Vitamin D status of preterm infants at 4 months past hospital discharge : a thesis presented in partial fulfilment of the requirements for the degree of Masters of Science in Nutrition and Dietetics, Massey University, Albany, New Zealand
Preterm birth and survival rates are increasing in New Zealand and around the world. Preterm infants are subject to shorter gestational lengths and subsequently suffer from decreased nutrient accretion in utero. Vitamin D is one nutrient that is accrued in the final stages of gestation. At birth preterm infants rely on an exogenous source of this nutrient to achieve and maintain adequate stores. The vitamin D status of preterm infants after hospital discharge in New Zealand was previously unknown.
The aim of this study was to investigate the serum 25-hydroxyvitamin D (25(OH)D) status of preterm infants at 4 months post hospital discharge, and describe the factors affecting these concentrations.
An observational study of 49 preterm infants (<37 weeks gestation) at 4 months post hospital discharge was undertaken. A capillary blood sample was obtained from infants. Serum 25(OH)D was analysed using ADIVA Centaur Vitamin D Total immunoassay. Questionnaires were used to assess sun exposure behaviours and feeding and supplement use.

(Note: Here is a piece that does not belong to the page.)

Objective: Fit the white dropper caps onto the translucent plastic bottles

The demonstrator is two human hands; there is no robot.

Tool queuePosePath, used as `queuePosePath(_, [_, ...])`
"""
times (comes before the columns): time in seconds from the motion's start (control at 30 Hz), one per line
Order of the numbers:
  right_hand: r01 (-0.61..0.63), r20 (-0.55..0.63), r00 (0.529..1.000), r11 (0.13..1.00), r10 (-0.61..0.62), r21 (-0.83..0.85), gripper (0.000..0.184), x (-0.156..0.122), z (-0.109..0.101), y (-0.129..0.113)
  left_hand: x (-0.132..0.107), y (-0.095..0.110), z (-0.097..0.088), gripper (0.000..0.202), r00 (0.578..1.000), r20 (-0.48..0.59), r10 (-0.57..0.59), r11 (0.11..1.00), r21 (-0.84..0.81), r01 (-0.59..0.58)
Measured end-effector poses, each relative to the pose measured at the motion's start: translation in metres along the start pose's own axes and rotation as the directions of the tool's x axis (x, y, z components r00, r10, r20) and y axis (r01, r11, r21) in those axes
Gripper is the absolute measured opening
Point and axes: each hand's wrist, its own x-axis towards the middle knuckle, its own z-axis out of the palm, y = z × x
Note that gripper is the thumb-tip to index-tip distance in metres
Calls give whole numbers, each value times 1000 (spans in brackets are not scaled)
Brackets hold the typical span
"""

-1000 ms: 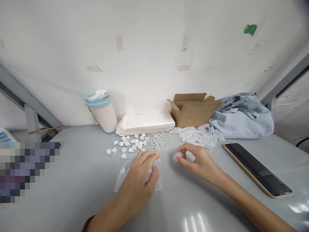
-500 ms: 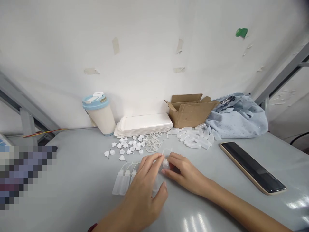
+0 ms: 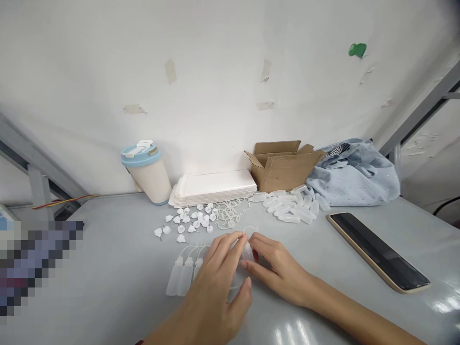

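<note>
My left hand [image 3: 215, 282] and my right hand [image 3: 276, 268] meet over the grey table [image 3: 108, 268], fingertips pinched on one small translucent plastic bottle [image 3: 246, 251] with a thin loop at its top. Just left of my left hand lie several finished small bottles [image 3: 181, 280] with caps and loops, side by side. Behind my hands lie a scatter of small white caps [image 3: 187, 220], a tangle of thin plastic loops [image 3: 228, 213] and a pile of empty translucent bottles [image 3: 291, 208].
A cream cup with a blue lid [image 3: 145, 170], a stack of white trays [image 3: 215, 186], an open cardboard box [image 3: 283, 165] and a blue cloth bag [image 3: 354, 175] line the wall. A phone [image 3: 377, 251] lies at the right. A blurred patch [image 3: 36, 263] covers the left.
My right hand came back from the bottle pile with a small bottle and met my left hand. My left hand lifted off the row of finished bottles, which now shows.
</note>
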Motion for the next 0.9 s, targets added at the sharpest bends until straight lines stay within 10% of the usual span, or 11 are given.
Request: queuePosePath(0.9, [-63,-145,985,978,92,197,36,-2,3,0,4,-4,0,42,995,-30,97,986,143,-92])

In this sample of 49 preterm infants, 28.6% were classified as having insufficient vitamin D status (25(OH)D ≤50 nmol/L), of these 8.2% were further classified as having mild to moderate vitamin D deficiency (25(OH)D ≤25 nmol/L). The mean 25(OH)D concentration was 73.8 nmol/L, the range was 16 nmol/L – 314 nmol/L. Vitadol C supplementation had the most significant effect on infant 25(OH)D concentrations. All (n=14) exclusively breastfed infants who did not receive Vitadol C supplements were vitamin D insufficient or deficient on analysis. All infants who received Vitadol C or infant formula were vitamin D sufficient.
Vitamin D deficiency is prevalent in exclusively breastfed preterm infants not receiving vitamin D supplements. Vitamin D supplementation should be considered for all preterm infants as part of New Zealand’s child health policy.